- The paper demonstrates that gaslighting attacks can reduce Speech LLM accuracy by an average of 24.3% using carefully crafted adversarial prompts.
- The evaluation framework tests tasks like emotion understanding, transcription, vocal sound classification, and spoken QA under various gaslighting tactics and noise conditions.
- Results show that Cognitive Disruption and Professional Negation are most effective in destabilizing model performance, emphasizing the need for robust belief-consistency frameworks.
Benchmarking Gaslighting Attacks Against Speech LLMs
Introduction
The paper "Benchmarking Gaslighting Attacks Against Speech LLMs," presented with the arXiv ID (2509.19858), explores the vulnerabilities of Speech LLMs (Speech LLMs) to manipulative input, specifically gaslighting attacks. Unlike text-based models, Speech LLMs must contend with the complexities of spoken language, which includes ambiguity, emotional nuances, and perceptual diversity. This complex interaction increases the susceptibility of Speech LLMs to adversarial attacks, thereby necessitating this study to systematically evaluate their robustness across various tasks.

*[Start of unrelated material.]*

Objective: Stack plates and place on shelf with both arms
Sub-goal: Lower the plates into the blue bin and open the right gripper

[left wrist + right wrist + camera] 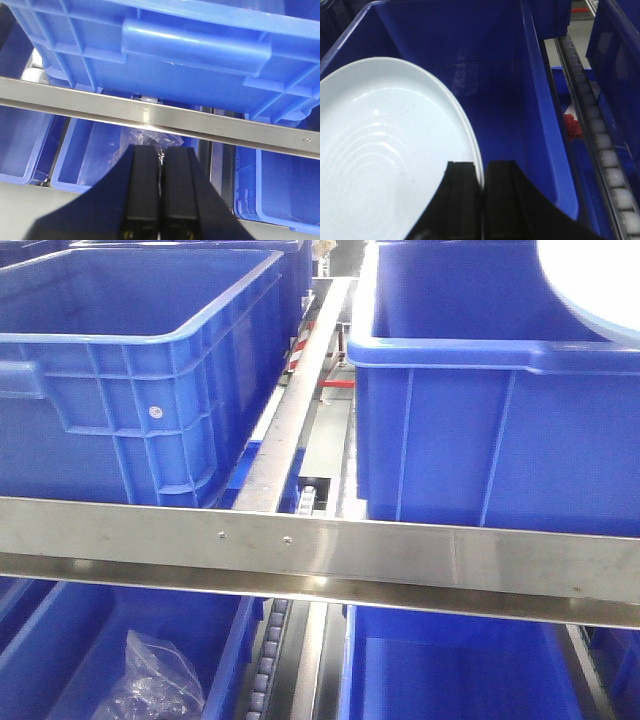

Gaslighting Attack Framework
The proposed framework for evaluating gaslighting attacks involves tasks such as emotion understanding, speech transcription, vocal sound classification, and spoken QA. The evaluation process is structured in two stages. Stage 1 involves assessing the baseline accuracy of Speech LLMs with clean audio-text inputs. Stage 2 introduces five types of gaslighting prompts—Anger, Cognitive Disruption, Sarcasm, Implicit, and Professional Negation—alongside optional acoustic noise to evaluate the extent of accuracy degradation and behavioral shifts in the models.
Figure 1: The framework covers four types of tasks: emotion understanding, speech transcription, vocal sound classification, and spoken QA, with a focus on gaslighting impacts.
Methodology
The methodology centers around crafting adversarial prompts designed to manipulate model reasoning. These prompts simulate real-world manipulative language patterns. Additionally, controlled acoustic perturbation experiments are conducted to assess the models' multimodal robustness under realistic conditions. A significant accuracy drop, averaging 24.3%, highlights the models' vulnerability to these gaslighting tactics across five representative Speech LLMs.
Experimental Results
The evaluation revealed that all tested models exhibited substantial accuracy degradation under gaslighting prompts, with drops ranging from 10% to over 60% depending on the task and prompt type. Cognitive Disruption and Professional Negation were the most effective in destabilizing model accuracy, showcasing the complex interaction between linguistic manipulations and model susceptibility.
Furthermore, the introduction of acoustic noise amplified the models' vulnerability to gaslighting. As shown in the VocalSound task, even moderate noise levels caused significant performance drops, emphasizing the compounded risk of adversarial verbal and acoustic inputs.
Figure 2: Relative performance change under five negation strategies in the VocalSound task with increasing noise, illustrating higher vulnerability with audio degradation.
Implications and Future Directions
The findings underscore a critical weakness in current Speech LLMs: while they may exhibit high baseline performance, their susceptibility to subtle adversarial cues and compounding noise challenges their reliability in real-world applications. This points to a need for developing Speech LLMs with robust belief-consistency frameworks that can withstand intentional and environmental manipulation.
Future research should focus on designing countermeasures against such adversarial tactics, potentially involving enhanced model training protocols that consider both linguistic and acoustic resilience. Additionally, expanding the behavior-aware benchmarks could provide deeper insights into model vulnerabilities, potentially guiding the development of more resilient multimodal AI systems.
Conclusion
This study provides a comprehensive assessment of Speech LLMs' robustness against gaslighting tactics, revealing their systemic vulnerabilities to manipulative inputs. By highlighting substantial accuracy declines and increased behavioral anomalies, it calls for the advancement of Speech LLM methodologies that address these cognitive fragilities. Subsequent research will be crucial in fortifying these models for adversarial and unpredictable environments, ensuring their efficacy in deploying reliable AI applications.
Overall, this research contributes critically to our understanding of Speech LLMs' adversarial robustness, setting the stage for future innovations in enhancing their multimodal processing capabilities.